When Intermediate lesson 6 (ExEx) shows you "this transaction touched these storage slots across these accounts," knowing CALL vs DELEGATECALL is what lets you make sense of it.

A real call graph

EOA sends tx to contract X
│
├── X's code runs (frame 1)
│    │
│    ├── X.transfer() → CALL into contract Y
│    │    │
│    │    └── Y's code runs (frame 2, fresh memory/stack)
│    │          │
│    │          └── Y reads from Y.storage (using SLOAD)
│    │
│    ├── X uses STATICCALL into contract Z (a view function)
│    │    │
│    │    └── Z's code runs (frame 3, fresh, write-locked)
│    │
│    └── X DELEGATECALLs into contract W (an implementation)
│         │
│         └── W's code runs (frame 4) — but writes go to X's storage!
│
└── tx completes; receipts emitted with logs from all frames

Every frame has its own memory/stack. Returndata flows back up at each return. Gas accounting tracks per-frame consumption.

Reading list

  1. Open evm.codes for CALL, DELEGATECALL, STATICCALL. Read the parameters (gas, address, value, argsOffset, argsSize, retOffset, retSize) — they're identical except DELEGATECALL/STATICCALL drop value.
  2. In Foundry, deploy a tiny proxy + implementation pair. Use forge test -vvvv and watch the call trace — every CALL and DELEGATECALL is shown, with frame nesting visible.
  3. Look up Wormhole hack post-mortem — the bug was DELEGATECALL semantics misunderstood. Reading the post-mortem with this lesson fresh makes the exploit obvious.

What you should walk away with

  • Gas comes in three shapes: intrinsic (per-tx), per-opcode (fixed and dynamic), and refunds (capped).
  • OOG and REVERT look similar but differ on returndata and gas remaining.
  • A tx is a tree of call frames, each with its own stack/memory/PC/gas.
  • DELEGATECALL is the call style that runs the callee's code in the caller's context — the foundation of proxy patterns and the source of many bugs.

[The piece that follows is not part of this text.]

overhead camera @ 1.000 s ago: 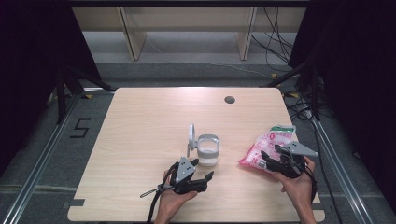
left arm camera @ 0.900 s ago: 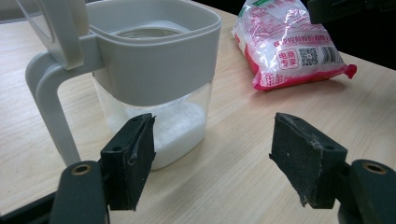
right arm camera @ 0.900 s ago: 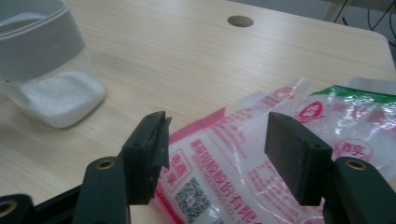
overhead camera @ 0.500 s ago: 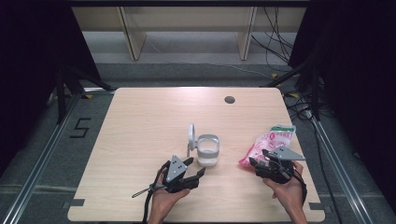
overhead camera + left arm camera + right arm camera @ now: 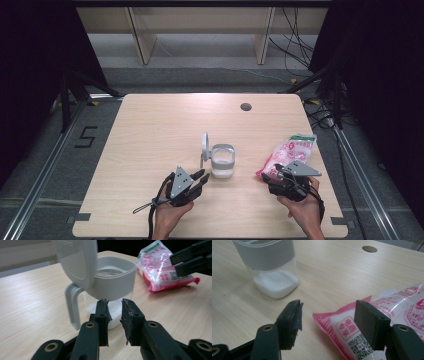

When Intermediate lesson 5 (custom precompiles) talks about the gas pricing model, or lesson 6 (ExEx) talks about reorganizing across multiple committed transactions, you'll have the call-frame and gas model in your head — not as abstract concepts, but as concrete machinery.

Summary (3 lines)

  • Gas = intrinsic (21K + calldata) + per-opcode (cold/warm) + refunds (capped at gas_used/5). Charged before and during execution.
  • Call frames: CALL / DELEGATECALL / STATICCALL push frames; 63/64 rule for gas to child; CALL = new context, DELEGATECALL = same context (library), STATICCALL = read-only.
  • msg.sender = per-frame; tx.origin = per-tx EOA. Out-of-gas in child reverts only the child. Next module: block-level Ethereum (blocks, receipts, reorgs).